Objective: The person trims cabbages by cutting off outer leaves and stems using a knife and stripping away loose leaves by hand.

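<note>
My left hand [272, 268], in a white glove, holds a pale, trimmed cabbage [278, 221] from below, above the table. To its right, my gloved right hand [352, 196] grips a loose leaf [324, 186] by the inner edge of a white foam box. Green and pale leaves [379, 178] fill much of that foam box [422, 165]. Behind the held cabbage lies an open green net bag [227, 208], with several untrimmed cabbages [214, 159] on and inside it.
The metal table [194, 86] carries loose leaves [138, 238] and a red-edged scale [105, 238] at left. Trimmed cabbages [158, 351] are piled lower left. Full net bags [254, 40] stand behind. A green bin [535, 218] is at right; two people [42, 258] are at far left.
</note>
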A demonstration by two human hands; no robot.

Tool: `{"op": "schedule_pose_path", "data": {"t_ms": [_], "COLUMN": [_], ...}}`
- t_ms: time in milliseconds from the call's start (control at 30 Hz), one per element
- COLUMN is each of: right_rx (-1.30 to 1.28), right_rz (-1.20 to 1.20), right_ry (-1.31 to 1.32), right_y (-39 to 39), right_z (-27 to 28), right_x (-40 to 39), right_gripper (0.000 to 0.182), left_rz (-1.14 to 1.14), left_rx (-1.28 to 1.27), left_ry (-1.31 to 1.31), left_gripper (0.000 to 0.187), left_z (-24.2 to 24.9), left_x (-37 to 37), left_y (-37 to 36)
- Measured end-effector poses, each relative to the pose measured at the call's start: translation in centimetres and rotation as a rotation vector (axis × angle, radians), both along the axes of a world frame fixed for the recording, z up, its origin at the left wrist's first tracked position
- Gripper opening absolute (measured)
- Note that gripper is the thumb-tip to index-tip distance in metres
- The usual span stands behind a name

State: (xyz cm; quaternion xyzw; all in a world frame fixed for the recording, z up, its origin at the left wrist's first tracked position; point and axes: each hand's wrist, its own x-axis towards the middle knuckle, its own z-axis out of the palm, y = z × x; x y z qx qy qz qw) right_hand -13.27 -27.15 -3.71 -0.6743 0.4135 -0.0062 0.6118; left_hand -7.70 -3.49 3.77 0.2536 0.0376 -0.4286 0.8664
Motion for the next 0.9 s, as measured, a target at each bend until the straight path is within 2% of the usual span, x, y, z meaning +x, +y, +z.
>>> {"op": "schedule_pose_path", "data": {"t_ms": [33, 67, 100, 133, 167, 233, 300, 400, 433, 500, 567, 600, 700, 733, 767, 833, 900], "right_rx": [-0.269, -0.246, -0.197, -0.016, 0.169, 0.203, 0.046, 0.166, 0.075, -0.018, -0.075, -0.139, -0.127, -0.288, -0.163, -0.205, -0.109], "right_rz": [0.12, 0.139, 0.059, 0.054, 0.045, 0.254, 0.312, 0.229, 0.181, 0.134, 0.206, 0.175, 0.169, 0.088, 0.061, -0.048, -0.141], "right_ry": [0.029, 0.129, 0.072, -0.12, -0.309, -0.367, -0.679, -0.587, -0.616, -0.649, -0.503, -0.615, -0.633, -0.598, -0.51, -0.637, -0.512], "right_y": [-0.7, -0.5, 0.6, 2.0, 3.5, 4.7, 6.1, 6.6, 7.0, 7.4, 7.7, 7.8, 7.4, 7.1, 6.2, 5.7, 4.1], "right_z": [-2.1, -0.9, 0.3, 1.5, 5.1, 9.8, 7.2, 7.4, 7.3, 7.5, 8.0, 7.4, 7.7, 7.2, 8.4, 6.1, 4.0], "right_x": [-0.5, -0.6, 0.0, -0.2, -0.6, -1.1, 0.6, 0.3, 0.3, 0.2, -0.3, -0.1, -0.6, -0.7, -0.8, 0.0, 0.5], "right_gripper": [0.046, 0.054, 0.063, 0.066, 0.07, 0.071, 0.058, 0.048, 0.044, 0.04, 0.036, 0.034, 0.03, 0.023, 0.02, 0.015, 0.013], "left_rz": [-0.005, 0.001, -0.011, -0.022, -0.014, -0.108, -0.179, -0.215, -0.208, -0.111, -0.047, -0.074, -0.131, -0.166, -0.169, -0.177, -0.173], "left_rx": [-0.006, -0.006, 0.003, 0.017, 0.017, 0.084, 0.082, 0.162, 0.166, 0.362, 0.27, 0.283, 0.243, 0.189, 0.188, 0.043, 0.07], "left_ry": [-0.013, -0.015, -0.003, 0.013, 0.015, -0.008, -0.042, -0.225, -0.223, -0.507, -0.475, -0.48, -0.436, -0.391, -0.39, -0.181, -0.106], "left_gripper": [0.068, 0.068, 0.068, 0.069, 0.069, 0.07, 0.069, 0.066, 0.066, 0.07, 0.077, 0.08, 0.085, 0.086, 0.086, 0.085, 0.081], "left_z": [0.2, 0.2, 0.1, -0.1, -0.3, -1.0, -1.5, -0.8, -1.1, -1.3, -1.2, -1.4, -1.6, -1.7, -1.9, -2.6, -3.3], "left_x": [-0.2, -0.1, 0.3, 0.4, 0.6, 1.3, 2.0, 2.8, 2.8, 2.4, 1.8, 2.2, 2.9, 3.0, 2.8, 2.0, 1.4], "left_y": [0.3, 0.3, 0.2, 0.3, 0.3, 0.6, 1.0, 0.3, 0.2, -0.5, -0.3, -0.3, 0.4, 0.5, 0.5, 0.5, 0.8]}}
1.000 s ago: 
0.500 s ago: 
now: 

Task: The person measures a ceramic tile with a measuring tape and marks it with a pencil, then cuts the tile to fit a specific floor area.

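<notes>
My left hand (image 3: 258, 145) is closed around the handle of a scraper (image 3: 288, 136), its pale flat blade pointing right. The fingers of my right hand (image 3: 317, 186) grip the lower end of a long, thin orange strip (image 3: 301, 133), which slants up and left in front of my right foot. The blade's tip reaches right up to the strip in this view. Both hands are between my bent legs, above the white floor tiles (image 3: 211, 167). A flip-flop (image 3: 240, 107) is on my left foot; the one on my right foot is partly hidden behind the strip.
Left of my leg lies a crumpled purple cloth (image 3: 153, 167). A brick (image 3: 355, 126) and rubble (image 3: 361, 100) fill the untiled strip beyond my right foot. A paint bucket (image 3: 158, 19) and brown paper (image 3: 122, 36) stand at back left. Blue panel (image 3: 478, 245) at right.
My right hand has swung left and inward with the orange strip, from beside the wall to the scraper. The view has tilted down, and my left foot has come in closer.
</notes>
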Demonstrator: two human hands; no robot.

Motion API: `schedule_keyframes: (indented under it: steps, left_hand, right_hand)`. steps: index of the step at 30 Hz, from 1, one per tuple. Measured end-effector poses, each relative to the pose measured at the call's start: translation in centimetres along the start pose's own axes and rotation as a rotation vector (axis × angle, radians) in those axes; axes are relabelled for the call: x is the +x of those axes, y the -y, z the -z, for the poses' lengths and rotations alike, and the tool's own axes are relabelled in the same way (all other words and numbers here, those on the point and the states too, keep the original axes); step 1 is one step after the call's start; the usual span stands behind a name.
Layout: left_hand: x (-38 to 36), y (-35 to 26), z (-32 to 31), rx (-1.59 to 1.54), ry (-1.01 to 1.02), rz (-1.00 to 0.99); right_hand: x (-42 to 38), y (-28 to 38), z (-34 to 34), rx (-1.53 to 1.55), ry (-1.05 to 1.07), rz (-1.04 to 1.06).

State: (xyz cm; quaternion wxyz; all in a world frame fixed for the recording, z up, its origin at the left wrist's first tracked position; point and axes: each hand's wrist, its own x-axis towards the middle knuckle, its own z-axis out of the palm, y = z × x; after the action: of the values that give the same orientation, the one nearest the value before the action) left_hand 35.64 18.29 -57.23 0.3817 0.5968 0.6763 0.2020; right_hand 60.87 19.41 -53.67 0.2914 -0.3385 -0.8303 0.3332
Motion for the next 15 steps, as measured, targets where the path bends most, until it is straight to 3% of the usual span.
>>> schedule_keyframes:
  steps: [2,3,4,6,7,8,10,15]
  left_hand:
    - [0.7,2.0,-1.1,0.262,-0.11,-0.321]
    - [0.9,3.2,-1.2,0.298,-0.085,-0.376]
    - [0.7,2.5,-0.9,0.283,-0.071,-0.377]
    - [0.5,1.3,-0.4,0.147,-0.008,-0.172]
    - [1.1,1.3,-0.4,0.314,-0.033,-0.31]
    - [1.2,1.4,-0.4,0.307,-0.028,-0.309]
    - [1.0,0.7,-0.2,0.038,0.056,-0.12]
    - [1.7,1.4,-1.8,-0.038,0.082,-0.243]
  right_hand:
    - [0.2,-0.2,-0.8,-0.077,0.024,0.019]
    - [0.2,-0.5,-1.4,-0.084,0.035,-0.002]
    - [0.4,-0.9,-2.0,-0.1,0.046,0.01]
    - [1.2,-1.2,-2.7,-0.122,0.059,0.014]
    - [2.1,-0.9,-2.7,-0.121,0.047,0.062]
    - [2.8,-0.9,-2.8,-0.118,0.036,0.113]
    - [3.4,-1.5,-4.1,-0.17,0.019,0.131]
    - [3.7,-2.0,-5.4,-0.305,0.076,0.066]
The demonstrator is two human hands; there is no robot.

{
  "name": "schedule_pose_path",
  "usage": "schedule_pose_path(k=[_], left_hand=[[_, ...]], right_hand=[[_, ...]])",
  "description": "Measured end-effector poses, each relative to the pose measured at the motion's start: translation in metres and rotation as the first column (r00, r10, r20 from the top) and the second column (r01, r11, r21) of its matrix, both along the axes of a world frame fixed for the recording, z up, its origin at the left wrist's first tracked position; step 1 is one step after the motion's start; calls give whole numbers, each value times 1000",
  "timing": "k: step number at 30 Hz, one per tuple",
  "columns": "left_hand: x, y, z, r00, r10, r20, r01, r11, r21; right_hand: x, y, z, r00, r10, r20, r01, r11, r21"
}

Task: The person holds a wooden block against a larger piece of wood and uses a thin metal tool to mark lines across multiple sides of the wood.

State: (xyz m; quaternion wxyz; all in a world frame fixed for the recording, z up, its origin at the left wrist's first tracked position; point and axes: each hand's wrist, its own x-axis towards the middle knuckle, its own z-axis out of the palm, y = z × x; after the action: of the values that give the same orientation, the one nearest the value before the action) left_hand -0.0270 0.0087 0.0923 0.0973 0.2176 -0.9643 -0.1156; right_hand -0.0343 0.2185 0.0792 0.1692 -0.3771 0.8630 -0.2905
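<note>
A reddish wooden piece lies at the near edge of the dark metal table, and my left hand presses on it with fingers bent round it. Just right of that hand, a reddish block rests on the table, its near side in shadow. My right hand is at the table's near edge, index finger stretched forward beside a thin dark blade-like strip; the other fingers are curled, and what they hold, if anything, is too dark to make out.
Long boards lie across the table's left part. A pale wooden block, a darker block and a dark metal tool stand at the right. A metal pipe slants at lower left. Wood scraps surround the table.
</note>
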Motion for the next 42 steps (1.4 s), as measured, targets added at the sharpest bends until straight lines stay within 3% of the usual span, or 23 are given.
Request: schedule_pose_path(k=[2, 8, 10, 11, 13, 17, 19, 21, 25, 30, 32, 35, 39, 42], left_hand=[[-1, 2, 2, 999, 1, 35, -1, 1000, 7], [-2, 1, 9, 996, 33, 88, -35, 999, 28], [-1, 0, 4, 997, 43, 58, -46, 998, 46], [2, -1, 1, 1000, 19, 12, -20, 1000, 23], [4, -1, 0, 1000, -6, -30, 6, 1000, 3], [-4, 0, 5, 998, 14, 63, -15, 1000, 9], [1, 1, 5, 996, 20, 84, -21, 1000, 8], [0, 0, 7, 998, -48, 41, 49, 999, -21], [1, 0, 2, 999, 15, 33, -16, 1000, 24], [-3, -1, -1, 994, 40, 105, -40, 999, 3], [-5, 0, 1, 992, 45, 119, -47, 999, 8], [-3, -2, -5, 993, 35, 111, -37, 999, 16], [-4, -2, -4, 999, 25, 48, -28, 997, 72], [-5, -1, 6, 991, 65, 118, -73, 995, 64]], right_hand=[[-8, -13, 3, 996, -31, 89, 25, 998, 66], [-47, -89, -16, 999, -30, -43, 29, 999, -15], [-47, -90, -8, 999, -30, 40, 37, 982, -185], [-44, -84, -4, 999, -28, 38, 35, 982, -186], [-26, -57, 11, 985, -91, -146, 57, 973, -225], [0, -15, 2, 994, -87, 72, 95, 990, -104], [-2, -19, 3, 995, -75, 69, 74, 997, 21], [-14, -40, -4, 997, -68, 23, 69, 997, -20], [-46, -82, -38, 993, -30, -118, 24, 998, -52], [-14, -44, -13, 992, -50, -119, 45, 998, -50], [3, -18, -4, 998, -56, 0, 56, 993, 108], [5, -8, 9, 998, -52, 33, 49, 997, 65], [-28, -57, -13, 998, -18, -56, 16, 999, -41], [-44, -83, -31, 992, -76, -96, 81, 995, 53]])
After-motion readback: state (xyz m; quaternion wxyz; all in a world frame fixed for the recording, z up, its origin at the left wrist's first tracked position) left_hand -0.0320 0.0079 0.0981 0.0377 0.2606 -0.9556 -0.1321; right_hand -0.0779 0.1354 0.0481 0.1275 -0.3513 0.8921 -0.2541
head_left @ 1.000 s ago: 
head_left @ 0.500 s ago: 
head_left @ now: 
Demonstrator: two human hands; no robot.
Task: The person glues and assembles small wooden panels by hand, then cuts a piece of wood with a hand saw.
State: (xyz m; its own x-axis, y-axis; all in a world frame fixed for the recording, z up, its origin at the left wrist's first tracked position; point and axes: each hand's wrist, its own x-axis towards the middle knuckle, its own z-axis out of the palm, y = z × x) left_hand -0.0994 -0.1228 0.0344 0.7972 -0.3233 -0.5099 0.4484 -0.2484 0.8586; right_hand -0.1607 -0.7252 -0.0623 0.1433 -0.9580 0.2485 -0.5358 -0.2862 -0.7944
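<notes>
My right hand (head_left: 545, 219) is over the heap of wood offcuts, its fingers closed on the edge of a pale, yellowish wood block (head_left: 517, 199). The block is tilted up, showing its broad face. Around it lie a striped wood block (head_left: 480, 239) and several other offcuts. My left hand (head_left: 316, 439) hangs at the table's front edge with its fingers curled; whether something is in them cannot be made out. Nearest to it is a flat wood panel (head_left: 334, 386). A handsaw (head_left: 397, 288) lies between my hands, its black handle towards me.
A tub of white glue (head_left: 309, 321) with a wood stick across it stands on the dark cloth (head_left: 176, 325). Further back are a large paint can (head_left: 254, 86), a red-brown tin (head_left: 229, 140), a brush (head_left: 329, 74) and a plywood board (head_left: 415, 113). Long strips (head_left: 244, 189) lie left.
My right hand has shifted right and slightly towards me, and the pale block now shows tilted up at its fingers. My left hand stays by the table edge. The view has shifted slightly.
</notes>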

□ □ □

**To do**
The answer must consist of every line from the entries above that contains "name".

**Solution to this task**
- The usual span stands behind a name
Motion API: `schedule_keyframes: (indented under it: steps, left_hand, right_hand)`. steps: index of the step at 30 Hz, from 1, one per tuple. Measured end-effector poses, each relative to the pose measured at the call's start: translation in centimetres along the start pose's own axes and rotation as a rotation vector (axis × angle, radians) in those axes; axes are relabelled for the call: x is the +x of those axes, y the -y, z the -z, for the poses' lengths and rotations alike, and the tool's own axes are relabelled in the same way (all other words and numbers here, those on the point and the states too, keep the original axes); step 1 is one step after the call's start; the usual span stands behind a name.
  "name": "schedule_pose_path",

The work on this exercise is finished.